Return, from the data that follows, each line that holds the word "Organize".

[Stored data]

☆ ☆ ☆ ☆ ☆

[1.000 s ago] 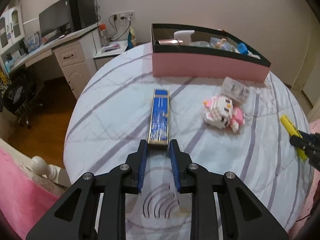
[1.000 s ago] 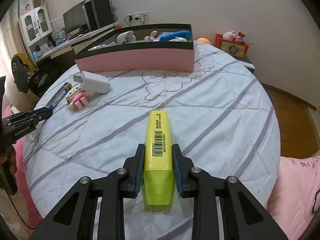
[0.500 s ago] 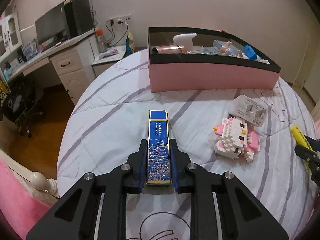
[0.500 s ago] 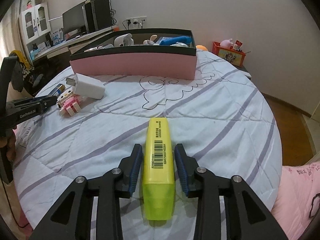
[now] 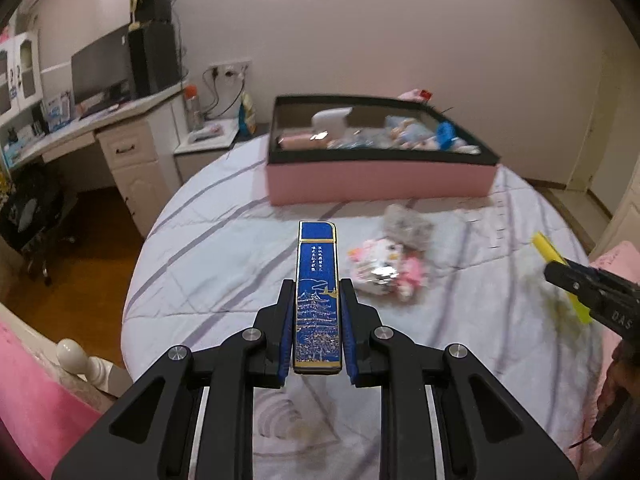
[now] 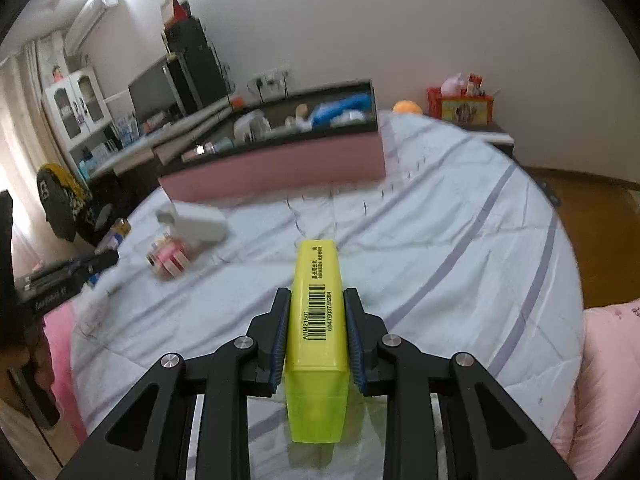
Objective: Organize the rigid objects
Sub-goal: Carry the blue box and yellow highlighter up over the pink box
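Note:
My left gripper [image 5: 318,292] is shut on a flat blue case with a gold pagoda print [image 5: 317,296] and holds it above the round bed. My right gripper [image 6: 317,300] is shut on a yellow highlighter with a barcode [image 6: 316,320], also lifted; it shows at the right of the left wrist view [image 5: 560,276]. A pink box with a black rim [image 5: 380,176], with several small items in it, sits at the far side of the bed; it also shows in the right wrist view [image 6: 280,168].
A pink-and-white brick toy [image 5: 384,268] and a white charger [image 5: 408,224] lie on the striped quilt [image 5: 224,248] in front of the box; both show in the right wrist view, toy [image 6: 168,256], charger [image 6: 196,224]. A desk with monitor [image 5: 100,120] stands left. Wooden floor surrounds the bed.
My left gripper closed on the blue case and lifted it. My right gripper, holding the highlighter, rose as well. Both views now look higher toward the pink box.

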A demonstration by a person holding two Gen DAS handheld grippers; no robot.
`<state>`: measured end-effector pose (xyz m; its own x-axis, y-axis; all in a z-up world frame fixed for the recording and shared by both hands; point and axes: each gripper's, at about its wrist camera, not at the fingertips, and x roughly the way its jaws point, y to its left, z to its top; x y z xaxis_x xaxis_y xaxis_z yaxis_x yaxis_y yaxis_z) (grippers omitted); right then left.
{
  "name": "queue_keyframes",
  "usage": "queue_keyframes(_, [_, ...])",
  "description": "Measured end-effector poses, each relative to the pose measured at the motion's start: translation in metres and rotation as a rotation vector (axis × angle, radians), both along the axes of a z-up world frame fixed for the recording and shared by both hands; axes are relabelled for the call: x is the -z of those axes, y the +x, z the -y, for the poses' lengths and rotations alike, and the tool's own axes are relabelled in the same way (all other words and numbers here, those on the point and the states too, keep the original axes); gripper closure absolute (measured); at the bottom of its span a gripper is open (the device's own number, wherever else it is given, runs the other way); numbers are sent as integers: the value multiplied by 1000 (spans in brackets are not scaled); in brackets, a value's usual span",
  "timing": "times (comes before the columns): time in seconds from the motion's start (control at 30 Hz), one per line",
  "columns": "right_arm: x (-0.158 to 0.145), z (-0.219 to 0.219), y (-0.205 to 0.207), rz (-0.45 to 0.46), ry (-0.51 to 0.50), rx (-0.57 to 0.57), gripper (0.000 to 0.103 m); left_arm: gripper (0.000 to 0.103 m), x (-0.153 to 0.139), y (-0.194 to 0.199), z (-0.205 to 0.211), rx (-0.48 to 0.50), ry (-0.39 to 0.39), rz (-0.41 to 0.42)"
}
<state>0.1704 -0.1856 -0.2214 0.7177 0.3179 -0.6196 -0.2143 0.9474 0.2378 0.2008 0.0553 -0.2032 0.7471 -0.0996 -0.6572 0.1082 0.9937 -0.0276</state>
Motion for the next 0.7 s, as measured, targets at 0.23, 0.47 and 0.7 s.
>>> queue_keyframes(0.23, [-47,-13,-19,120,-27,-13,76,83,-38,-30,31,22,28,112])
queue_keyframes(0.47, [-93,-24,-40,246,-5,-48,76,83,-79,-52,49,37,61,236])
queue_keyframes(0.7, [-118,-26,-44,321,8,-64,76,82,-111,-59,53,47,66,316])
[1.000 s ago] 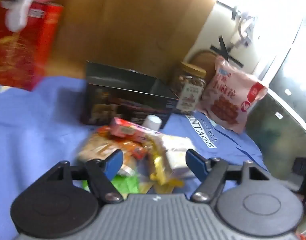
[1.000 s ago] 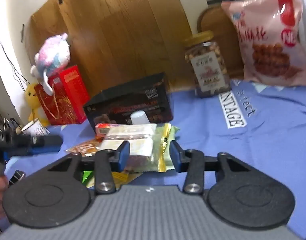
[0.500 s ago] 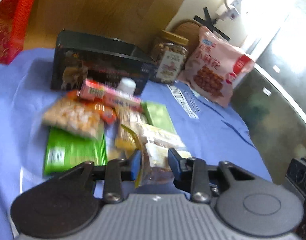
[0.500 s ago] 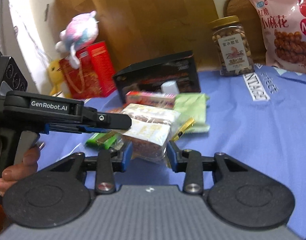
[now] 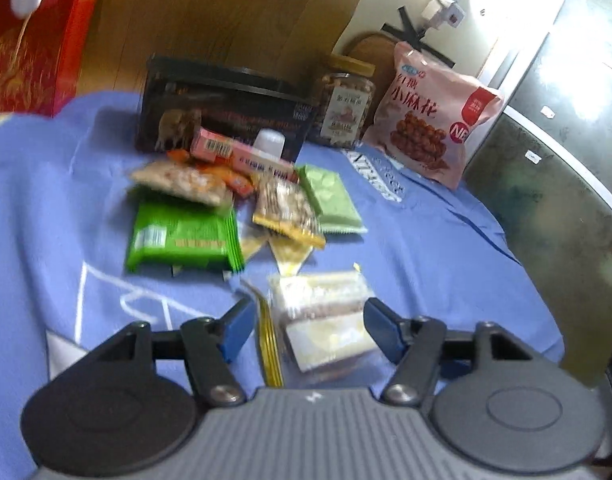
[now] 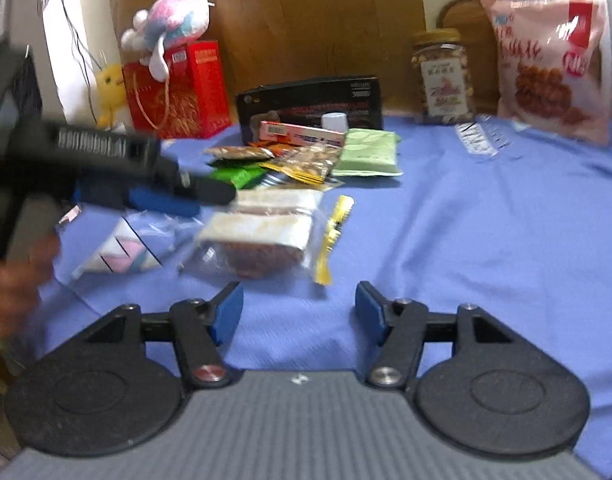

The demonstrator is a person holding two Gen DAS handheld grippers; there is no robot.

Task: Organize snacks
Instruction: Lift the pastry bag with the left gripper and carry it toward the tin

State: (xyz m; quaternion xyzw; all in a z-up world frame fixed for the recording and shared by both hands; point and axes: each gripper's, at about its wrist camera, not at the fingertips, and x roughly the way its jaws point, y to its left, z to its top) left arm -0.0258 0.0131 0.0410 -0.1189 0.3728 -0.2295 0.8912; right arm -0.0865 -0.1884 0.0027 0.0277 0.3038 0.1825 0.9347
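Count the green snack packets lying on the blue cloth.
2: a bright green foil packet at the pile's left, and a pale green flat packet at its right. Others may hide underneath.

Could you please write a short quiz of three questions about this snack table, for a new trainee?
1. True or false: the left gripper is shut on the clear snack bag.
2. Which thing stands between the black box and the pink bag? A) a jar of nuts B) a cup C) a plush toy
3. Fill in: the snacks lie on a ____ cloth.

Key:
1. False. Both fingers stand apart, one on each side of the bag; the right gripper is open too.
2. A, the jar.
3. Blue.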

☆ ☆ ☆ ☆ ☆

WORKED SOLUTION:
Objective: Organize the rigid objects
Task: Organize snacks

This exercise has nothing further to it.